» What you need to do: The answer is a number and nothing else: the count of lines in these entries containing the word "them".

» Input data:

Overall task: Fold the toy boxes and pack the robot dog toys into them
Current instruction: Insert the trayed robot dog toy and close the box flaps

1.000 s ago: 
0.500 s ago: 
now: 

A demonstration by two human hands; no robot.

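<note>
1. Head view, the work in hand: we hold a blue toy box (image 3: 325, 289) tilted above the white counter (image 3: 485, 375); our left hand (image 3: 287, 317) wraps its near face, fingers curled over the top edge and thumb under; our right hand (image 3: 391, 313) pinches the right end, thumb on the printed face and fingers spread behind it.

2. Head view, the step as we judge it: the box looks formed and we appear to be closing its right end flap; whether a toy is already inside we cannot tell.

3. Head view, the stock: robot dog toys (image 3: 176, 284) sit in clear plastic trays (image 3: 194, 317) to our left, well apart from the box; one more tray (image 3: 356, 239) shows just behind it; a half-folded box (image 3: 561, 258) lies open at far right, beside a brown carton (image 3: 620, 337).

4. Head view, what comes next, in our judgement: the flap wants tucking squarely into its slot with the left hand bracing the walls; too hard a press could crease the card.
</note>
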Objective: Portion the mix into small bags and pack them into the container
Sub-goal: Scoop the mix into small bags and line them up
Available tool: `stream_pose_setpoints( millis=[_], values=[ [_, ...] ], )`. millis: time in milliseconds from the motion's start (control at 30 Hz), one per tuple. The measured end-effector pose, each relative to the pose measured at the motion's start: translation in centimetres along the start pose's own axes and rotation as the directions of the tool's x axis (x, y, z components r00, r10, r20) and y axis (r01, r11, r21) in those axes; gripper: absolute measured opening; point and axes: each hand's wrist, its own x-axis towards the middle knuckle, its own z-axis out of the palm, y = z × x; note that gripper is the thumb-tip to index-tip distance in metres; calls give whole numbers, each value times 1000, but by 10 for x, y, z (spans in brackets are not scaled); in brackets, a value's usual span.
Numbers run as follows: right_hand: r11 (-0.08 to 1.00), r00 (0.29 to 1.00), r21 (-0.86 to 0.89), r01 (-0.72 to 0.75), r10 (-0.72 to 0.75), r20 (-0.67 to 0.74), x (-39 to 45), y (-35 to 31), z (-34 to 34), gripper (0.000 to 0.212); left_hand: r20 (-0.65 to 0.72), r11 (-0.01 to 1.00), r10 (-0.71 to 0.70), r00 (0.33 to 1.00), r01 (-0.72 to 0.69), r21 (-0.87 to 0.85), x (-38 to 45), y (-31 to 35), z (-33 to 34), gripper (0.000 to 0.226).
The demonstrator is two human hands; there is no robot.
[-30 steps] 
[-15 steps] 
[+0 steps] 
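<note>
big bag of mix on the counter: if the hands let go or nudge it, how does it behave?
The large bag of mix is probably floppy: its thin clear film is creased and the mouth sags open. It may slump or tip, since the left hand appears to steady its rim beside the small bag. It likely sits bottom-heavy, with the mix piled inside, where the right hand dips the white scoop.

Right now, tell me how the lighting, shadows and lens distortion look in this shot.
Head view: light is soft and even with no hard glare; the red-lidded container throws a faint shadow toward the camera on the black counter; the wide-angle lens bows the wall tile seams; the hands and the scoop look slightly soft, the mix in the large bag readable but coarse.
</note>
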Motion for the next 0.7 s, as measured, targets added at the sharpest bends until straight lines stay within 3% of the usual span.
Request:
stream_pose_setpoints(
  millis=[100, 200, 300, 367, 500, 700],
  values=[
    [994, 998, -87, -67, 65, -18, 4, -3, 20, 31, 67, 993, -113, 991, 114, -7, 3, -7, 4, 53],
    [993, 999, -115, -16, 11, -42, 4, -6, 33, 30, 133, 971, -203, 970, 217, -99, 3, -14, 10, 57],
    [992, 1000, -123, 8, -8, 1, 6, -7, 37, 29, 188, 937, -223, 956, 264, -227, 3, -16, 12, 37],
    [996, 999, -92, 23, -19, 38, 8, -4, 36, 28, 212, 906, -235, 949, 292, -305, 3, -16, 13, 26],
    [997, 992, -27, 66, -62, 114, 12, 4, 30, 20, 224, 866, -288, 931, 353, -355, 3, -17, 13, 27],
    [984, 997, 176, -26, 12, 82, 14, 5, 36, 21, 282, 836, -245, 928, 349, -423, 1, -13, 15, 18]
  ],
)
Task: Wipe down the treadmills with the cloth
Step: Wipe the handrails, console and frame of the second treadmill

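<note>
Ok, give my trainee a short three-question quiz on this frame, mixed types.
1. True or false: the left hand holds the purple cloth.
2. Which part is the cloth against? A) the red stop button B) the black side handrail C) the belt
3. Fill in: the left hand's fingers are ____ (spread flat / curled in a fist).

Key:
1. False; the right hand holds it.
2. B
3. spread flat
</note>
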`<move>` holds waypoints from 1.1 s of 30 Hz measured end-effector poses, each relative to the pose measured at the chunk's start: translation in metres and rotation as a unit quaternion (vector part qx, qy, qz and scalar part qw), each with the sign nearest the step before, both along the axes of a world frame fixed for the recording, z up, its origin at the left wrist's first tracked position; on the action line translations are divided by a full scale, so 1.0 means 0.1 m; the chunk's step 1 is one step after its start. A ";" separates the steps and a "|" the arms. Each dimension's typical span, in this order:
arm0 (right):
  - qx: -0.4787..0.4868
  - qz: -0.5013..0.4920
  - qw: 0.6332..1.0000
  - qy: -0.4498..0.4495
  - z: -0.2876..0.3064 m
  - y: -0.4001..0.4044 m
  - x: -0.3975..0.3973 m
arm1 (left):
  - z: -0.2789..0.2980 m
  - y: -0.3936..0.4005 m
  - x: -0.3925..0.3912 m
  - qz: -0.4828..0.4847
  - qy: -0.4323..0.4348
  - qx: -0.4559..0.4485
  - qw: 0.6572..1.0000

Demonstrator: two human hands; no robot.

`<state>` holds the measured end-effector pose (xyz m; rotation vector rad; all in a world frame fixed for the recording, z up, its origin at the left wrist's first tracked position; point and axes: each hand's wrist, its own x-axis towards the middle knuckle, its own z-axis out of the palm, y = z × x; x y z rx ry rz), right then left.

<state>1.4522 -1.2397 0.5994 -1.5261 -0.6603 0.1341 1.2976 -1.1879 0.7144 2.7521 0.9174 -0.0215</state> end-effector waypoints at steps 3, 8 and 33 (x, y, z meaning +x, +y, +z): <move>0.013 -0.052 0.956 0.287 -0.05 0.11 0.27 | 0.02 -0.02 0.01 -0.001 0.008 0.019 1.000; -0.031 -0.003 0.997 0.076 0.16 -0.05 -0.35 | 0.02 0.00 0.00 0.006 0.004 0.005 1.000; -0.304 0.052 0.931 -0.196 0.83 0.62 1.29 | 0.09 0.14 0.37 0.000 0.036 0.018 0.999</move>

» Task solution: 3